En términos generales para un correcto funcionamiento de nuestro organismo debemos comer antes de las tres de la tarde y cenar antes de las nueve, de esta manera nuestros niveles hormonales serán adecuados y favoreceremos la pérdida de peso a corto y medio plazo.

Al establecer las 21:00 horas cómo hora límite para la cena tendremos que organizar de manera regular los horarios de comida. Empezaremos el día con el desayuno entre las 7 y las 8,30, siendo lo más completo posible (incluyendo lácteos, fruta, cereales, hidratos de carbono, proteínas, frutos secos). Entre las 10 y las 11 tomaremos un tentempié a base de fruta, zumos naturales o infusiones, evitando todo lo posible los productos ultraprocesados.

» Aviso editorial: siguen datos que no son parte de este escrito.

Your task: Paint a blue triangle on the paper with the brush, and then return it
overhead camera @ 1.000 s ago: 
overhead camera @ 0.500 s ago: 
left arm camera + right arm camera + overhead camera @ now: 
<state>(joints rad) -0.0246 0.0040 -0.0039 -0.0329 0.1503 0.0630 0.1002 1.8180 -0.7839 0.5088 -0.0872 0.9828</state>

La hora de la comida la realizaremos entre las 13,30 y las 14,30 horas momento en el que debemos favorecer la ingesta de hidratos de carbono ya que se precisa más energía durante ese periodo del día. Lo ideal es combinarlo con verduras, legumbres y proteínas, evitando durante esta comida los dulces y el exceso de grasa.

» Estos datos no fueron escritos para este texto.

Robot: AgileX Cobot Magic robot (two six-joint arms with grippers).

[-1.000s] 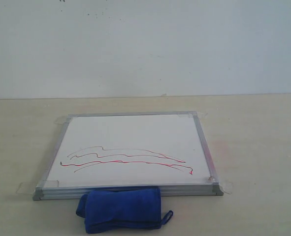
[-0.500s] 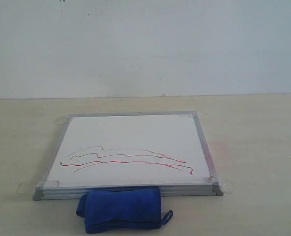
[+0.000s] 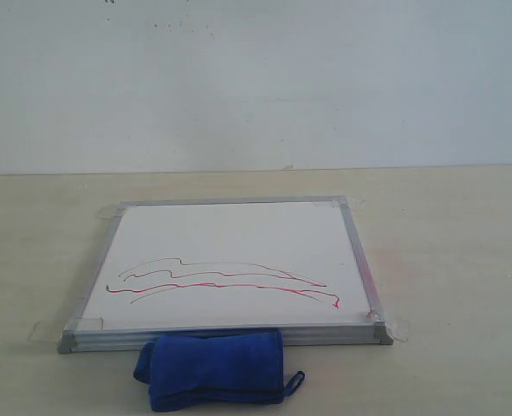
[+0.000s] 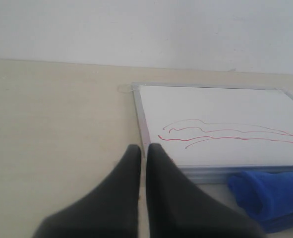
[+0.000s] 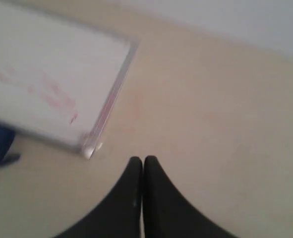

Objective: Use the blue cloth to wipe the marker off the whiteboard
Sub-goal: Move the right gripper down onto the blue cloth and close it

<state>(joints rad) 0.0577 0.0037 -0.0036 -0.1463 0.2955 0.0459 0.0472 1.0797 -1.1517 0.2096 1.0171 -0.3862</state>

Tras este periodo la siguiente ingesta de alimentos será entre las 16 y las 17 horas siendo especialmente recomendables las frutas poco calóricas y los lácteos. Para la cena, entre las 19,30 y las 21 horas, lo mejor será ingerir proteínas bajas en grasas, hortalizas y verduras.

Es importante eliminar la toma de alimentos después de las 22 horas, ya que todo lo que tomemos tras esa hora se acumulará en forma de grasas al no consumirse.